To achieve this goal you have to setup the session store like the following example:
MyApp::Application.config.session_store(
:cookie_store,
{
:key => '_myapp_session',
:domain => :all, # :all defaults to da tld length of 1, '.web' has length of 1
:tld_length => 2 # Top Level Domain (tld) length -> '*.myapp.web' has a length of 2
}
)
… or: Why do I get "Can't verify CSRF token authenticity" even if csrf token is present?
As :domain => :all
is set in Rails 3, local session cookies seem not to be set unless you specify a top-level domain in the browser. This may be as designed, though I see no documentation either way.
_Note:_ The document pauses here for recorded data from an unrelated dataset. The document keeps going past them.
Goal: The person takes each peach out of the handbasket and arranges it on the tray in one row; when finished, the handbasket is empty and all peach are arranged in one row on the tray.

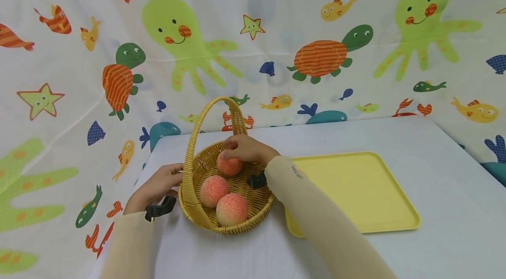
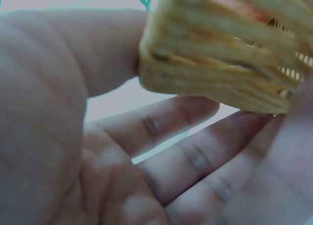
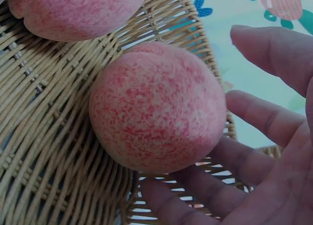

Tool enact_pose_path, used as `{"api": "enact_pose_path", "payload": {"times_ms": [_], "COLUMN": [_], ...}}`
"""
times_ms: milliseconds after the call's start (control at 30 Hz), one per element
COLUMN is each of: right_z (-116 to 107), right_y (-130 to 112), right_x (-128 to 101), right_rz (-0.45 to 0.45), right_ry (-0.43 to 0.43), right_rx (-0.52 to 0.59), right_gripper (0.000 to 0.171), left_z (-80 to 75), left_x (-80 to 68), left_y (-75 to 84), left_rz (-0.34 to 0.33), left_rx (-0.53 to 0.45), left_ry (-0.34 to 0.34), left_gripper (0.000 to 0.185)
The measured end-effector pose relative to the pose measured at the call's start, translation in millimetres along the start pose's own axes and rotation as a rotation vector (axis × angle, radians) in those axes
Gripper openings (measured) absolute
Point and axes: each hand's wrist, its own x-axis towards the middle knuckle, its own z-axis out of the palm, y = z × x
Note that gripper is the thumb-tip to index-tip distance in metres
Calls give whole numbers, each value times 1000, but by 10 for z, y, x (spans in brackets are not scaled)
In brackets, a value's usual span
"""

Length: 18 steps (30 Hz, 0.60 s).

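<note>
A yellow wicker basket (image 1: pixel 253 217) with a tall arched handle (image 1: pixel 190 147) stands on the table. Two peaches, a middle peach (image 1: pixel 214 191) and a front peach (image 1: pixel 232 209), lie inside it, with a third peach (image 1: pixel 229 165) at the back. Over that back peach reaches my right hand (image 1: pixel 247 149). In the right wrist view, its fingers (image 3: pixel 249 159) spread beside and behind the peach (image 3: pixel 159 107), and the upper digit stands apart from it. At the basket's left side, my left hand (image 1: pixel 160 182) holds the wicker wall (image 2: pixel 205 63) between thumb and fingers.
A shallow yellow tray (image 1: pixel 356 191) lies right of the basket, partly behind my right sleeve (image 1: pixel 316 213). The white table (image 1: pixel 442 191) reaches back to a curtain (image 1: pixel 276 15) printed with sea animals. Dark straps sit on both wrists.
</note>
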Motion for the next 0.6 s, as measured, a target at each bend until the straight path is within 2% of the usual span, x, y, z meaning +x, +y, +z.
{"api": "enact_pose_path", "payload": {"times_ms": [233,400,600], "right_z": [48,76,89], "right_y": [39,54,66], "right_x": [38,51,55], "right_rz": [28,58,83], "right_ry": [-25,-32,5], "right_rx": [-138,-120,-149], "right_gripper": [54,58,59], "left_z": [16,15,6], "left_x": [-12,-9,-6], "left_y": [-8,-16,-23], "left_rz": [8,10,7], "left_rx": [-27,-28,-27], "left_ry": [1,8,7], "left_gripper": [44,42,42]}}
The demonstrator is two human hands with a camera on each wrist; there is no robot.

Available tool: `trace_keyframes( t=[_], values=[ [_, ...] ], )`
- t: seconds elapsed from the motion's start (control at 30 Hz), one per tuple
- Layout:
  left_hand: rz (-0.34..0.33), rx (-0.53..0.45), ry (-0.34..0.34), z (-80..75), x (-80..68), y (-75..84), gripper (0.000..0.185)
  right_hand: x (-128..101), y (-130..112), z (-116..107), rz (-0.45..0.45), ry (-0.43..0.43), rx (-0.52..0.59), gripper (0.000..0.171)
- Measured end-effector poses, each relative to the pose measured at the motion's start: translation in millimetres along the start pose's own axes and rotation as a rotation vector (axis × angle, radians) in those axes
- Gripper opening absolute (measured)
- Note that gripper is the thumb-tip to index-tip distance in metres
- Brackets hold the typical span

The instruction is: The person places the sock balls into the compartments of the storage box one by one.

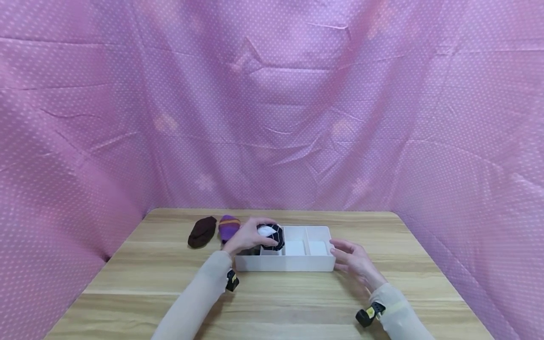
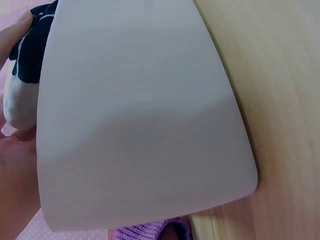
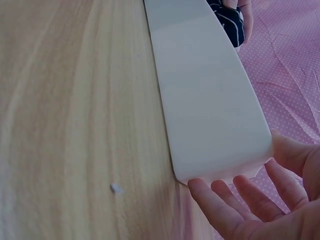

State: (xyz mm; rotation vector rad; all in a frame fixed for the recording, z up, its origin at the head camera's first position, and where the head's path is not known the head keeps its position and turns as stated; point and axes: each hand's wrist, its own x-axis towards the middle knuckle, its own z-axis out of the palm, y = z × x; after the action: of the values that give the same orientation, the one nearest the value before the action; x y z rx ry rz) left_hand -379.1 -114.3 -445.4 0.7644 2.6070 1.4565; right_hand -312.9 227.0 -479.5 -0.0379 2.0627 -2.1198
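The left hand (image 1: 248,234) is pinching a black-and-white fabric bundle (image 1: 278,240), its grip clamping thumb and fingers on it over the second compartment from the left of a white box (image 1: 284,263). The bundle is rising above the box's near rim; whether it is resting on the compartment's floor, I cannot tell. Something dark (image 1: 254,251) is sitting in the leftmost compartment, partly hidden by the hand, while the two right compartments are showing their white floors between the dividers.

The right hand (image 1: 356,262) is touching the box's right end, its grip standing apart with fingers spreading along that edge. A purple bundle (image 1: 228,230) with an orange band is lying just beyond the box's left end, and a dark brown bundle (image 1: 202,232) is lying farther left, near it.

Broad wood is stretching from the box's front wall toward the person and out to the surface's (image 1: 293,307) right edge; behind the box, a narrower strip is reaching the pink dotted cloth (image 1: 272,118).
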Motion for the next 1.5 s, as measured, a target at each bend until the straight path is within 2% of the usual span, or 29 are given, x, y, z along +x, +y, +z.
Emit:
trace_keyframes(
  t=[0.17,0.77,1.0,1.5],
  values=[
    [-0.022,0.026,-0.017,2.3,-0.7,-0.2,0.071,0.0,-1.1,-0.6,0.004,-0.003,-0.008,0.056],
    [-0.007,0.057,-0.044,6.3,1.4,-2.0,0.07,0.6,-1.5,-1.5,0.013,0.021,-0.014,0.055],
    [-0.026,0.048,-0.042,5.7,-1.5,-2.0,0.072,1.8,-0.2,-0.5,0.01,0.01,-0.001,0.054],
    [0.013,-0.007,-0.057,4.1,-1.7,-6.4,0.063,3.2,-0.1,1.4,0.021,0.016,-0.002,0.054]
  ],
)
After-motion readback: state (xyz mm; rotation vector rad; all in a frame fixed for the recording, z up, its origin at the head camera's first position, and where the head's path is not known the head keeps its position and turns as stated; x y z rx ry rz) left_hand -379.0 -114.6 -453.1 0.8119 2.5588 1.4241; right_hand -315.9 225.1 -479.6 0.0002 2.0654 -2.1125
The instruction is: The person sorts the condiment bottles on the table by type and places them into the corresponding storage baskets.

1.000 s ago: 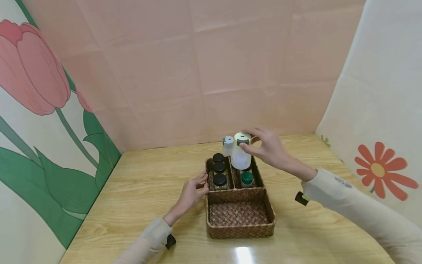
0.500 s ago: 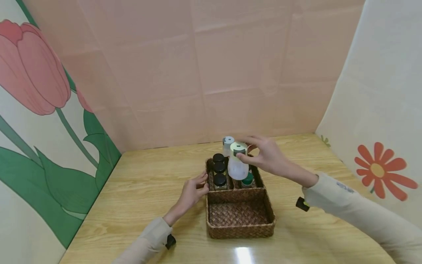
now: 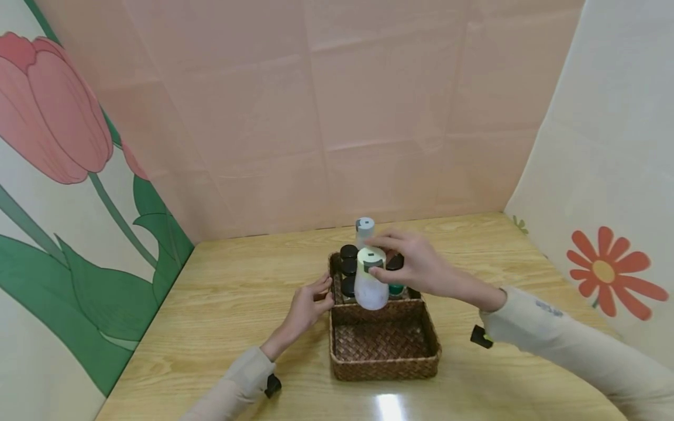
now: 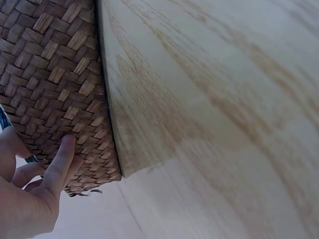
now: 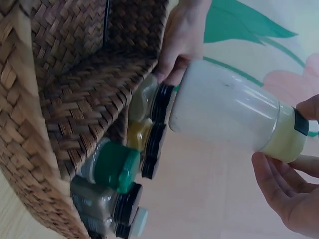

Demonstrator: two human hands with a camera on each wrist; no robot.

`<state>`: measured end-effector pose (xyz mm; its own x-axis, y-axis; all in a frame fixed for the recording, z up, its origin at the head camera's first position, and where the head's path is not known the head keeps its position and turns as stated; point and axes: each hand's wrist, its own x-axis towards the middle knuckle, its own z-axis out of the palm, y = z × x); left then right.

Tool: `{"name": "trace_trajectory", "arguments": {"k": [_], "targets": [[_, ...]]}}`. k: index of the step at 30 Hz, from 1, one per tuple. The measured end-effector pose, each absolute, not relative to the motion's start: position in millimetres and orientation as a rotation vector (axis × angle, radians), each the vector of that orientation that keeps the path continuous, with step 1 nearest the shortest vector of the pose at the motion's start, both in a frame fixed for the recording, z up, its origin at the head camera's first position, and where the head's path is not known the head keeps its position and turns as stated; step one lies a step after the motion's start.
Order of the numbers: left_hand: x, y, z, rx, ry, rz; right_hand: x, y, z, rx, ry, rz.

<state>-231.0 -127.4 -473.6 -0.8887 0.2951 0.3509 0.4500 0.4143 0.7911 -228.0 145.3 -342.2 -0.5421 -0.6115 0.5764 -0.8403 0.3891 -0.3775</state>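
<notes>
My right hand (image 3: 416,266) pinches a seasoning shaker (image 3: 371,290) by its pale yellow-green lid, thumb at the dark grey flap. Its cloudy, clear body hangs over the partition of the brown woven basket (image 3: 386,369), overlapping the jars behind in the head view. My left hand (image 3: 309,304) rests with its fingers against the basket's left outer wall; in the left wrist view a fingertip (image 4: 68,142) lies on the weave. Black-lidded jars (image 3: 348,266) fill the basket's back left compartment. A green-lidded jar (image 5: 117,167) and more black-lidded ones stand in the back right compartment.
Behind the jars stands another shaker with a pale blue-grey lid (image 3: 365,224). The wide front compartment (image 3: 379,341) has a bare woven floor. Around the basket is a wood-grain table (image 3: 237,304), bordered by a pink backdrop (image 3: 263,146) and printed side sheets.
My right hand has carried the shaker down, left and toward me, from above the back right compartment to above the partition. My left hand and the basket stay put.
</notes>
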Motion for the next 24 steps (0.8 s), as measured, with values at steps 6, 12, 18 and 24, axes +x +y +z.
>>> {"name": "trace_trajectory", "arguments": {"k": [6, 12, 18, 24], "targets": [[-232, -127, -473, -0.666, -2.508, -1.463, -221, 139, -349, 1.336, -2.381, 0.916], [-233, -127, -473, -0.656, -2.522, -1.478, -216, 134, -354, 1.38, -2.486, 0.923], [-232, -128, -473, -0.67, -2.51, -1.472, -213, 130, -360, 1.459, -2.507, 0.889], [-231, -128, -473, -0.653, -2.53, -1.45, -213, 127, -367, 1.524, -2.538, 0.885]]}}
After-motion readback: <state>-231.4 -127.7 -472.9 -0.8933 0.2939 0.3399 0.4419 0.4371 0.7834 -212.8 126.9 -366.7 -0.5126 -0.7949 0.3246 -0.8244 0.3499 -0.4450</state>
A higher rated answer Show archive.org snapshot at stackoverflow says
As it turns outs 'domain: all' creates a cookie for all the different
subdomains that are visited during that session (and it ensures that
they are passed around between request). If no domain argument is passed,
it means that a new cookie is created for every different domain that is
visited in the same session and the old one gets discarded.
In my case, surprisingly I could set cookies with Firefox [v35.0.1] but not with Google Chrome [v40.0.2214.111 (64-bit)]. Even so I've read a lot of posts where people couldn't set cookies with any browser at all.
Use a dns wildcard service like lvh.me
and set
:domain => 'lvh.me' if Rails.env.development?
Then you can access your local server with lvh.me:3000
or anysubdomain.lvh.me:3000
.
Another way is, to add mysub.domain.web
to /etc/hosts
like
127.0.0.1 localhost mysub.domain.web
Some developers suggest to write a rack middleware, but at the moment I neither can judge the necessity nor the level of sophistication for that suggestion.